Dissemination and Exploitation of the Addopt Information Flow
The ADDoPT information flow has been developed to be general in application for the global pharmaceutical sector. In this form, it is an aid for SMEs to position services supporting digital design and manufacture. For pharmaceutical companies, and the contract research and manufacturing organizations in their supply chains, it will provide a resource for introducing researchers to the value and opportunities of digital design and modeling. These outputs will be generally accessible through publications and an open-access website.1
For implementation within individual organizations, further work will be required to tailor the information flow to the organization’s needs. Customization is required to adapt language and tasks to different business processes, cultures, and priorities, and will also consider the different models used, including special models developed in-house.
It is believed that an independently facilitated process will be the most efficient way for a business to develop a bespoke information flow to realize the advantages of digital design and manufacture while incurring minimal disruption during changeover. Within ADDoPT, Britest has already used the methodology to deliver bespoke, visually accessible frameworks for the application of digital model tools to two of the major pharmaceutical partners in the ADDoPT project.
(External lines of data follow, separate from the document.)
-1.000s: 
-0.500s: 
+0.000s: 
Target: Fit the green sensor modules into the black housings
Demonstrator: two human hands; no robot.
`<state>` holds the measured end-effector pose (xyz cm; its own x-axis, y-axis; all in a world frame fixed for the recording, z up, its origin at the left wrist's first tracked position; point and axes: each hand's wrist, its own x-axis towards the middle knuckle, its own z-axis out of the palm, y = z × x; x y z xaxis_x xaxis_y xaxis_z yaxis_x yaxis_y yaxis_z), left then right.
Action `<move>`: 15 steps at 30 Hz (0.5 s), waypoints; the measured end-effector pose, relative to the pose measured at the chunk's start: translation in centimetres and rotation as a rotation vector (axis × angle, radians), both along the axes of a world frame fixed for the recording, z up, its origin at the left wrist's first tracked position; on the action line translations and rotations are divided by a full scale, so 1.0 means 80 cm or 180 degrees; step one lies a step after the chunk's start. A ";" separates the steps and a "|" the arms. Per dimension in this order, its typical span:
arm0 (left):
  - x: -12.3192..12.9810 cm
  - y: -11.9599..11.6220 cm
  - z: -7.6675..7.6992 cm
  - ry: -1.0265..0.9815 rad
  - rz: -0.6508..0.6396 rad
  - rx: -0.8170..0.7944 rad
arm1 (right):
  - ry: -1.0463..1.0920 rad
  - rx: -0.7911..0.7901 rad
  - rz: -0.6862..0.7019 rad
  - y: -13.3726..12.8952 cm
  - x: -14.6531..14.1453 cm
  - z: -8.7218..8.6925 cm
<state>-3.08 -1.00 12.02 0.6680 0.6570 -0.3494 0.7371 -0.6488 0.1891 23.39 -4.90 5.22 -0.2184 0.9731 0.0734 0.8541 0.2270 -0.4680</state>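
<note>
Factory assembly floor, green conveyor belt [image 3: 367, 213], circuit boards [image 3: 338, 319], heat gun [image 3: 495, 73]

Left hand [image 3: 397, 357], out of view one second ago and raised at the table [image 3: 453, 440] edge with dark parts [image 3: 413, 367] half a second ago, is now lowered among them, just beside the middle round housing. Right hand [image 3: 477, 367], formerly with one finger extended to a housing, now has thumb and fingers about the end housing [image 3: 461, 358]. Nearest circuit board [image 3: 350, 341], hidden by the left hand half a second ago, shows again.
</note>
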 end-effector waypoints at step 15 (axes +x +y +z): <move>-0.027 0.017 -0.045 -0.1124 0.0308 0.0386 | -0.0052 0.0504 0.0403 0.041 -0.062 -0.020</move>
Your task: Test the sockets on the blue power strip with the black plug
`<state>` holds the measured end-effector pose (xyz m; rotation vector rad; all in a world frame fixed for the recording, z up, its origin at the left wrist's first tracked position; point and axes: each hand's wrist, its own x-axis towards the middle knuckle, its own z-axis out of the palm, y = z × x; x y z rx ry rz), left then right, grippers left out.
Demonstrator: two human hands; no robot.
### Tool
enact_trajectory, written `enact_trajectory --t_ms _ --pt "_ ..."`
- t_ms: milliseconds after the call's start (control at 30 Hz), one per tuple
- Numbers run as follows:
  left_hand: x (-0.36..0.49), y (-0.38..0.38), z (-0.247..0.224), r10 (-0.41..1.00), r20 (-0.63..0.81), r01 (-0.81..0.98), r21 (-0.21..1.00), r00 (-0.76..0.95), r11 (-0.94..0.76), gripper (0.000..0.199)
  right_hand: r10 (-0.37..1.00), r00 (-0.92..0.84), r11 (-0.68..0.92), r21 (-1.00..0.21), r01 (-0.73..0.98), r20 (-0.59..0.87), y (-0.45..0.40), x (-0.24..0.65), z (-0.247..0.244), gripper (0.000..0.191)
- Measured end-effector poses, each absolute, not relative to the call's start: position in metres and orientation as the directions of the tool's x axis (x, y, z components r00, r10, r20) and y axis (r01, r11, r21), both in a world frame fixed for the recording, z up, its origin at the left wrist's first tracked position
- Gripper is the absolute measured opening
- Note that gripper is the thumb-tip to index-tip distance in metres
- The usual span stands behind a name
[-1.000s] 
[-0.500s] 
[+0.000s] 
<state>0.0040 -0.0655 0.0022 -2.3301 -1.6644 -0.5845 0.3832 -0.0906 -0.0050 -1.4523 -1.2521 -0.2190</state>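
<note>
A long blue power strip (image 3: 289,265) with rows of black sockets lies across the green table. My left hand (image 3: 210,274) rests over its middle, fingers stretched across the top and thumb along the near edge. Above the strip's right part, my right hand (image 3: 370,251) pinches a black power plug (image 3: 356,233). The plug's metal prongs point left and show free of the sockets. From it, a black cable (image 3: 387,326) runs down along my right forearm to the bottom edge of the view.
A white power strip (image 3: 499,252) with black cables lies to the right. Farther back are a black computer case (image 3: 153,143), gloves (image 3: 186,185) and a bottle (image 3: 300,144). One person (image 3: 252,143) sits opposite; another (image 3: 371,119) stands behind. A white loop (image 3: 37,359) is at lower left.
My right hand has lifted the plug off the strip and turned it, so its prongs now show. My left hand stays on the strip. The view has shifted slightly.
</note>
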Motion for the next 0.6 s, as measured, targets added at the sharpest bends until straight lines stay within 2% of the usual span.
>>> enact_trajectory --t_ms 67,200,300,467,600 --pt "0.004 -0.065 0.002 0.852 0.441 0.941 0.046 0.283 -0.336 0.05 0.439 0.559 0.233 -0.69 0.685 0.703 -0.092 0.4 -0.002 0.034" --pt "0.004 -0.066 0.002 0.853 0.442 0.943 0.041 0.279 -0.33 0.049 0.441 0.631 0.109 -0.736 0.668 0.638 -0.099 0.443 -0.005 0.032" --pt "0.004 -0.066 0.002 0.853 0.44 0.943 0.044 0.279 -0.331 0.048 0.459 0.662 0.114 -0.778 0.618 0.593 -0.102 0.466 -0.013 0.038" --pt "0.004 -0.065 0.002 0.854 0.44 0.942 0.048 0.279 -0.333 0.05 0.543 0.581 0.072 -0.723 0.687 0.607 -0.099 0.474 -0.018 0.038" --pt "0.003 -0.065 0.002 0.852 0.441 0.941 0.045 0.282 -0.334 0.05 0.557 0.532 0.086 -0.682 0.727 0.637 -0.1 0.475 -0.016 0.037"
The ADDoPT consortium has developed information flow for digital design and manufacture of pharmaceutical products. This innovation will help the global pharmaceutical industry implement the Made Smarter Review’s recommendations regarding technology adoption, innovation, and leadership, which have been identified as essential to realize the potential of the Industry 4.0 revolution.
The generic information flow developed is a template that can be customized to meet individual organizational needs. This is best done via an independently facilitated workshop-based process identifying existing modeling capability and gaps. Similar information flows for digital design and manufacture will be applicable outside the pharmaceutical industry, and the pharmaceutical information flow can act as a template of this digital-enabling approach for other areas of manufacturing.
The ADDoPT collaboration was initiated by the Medicines Manufacturing Industry Partnership (MMIP) and partially funded under the Advanced Manufacturing Supply Chain Initiative, a UK Department of Business, Energy and Industrial Strategy initiative delivered by Finance Birmingham and Birmingham City Council. The authors are grateful to colleagues from across the ADDoPT consortium for their input to workshop sessions and various helpful discussions in the development of the approach described herein.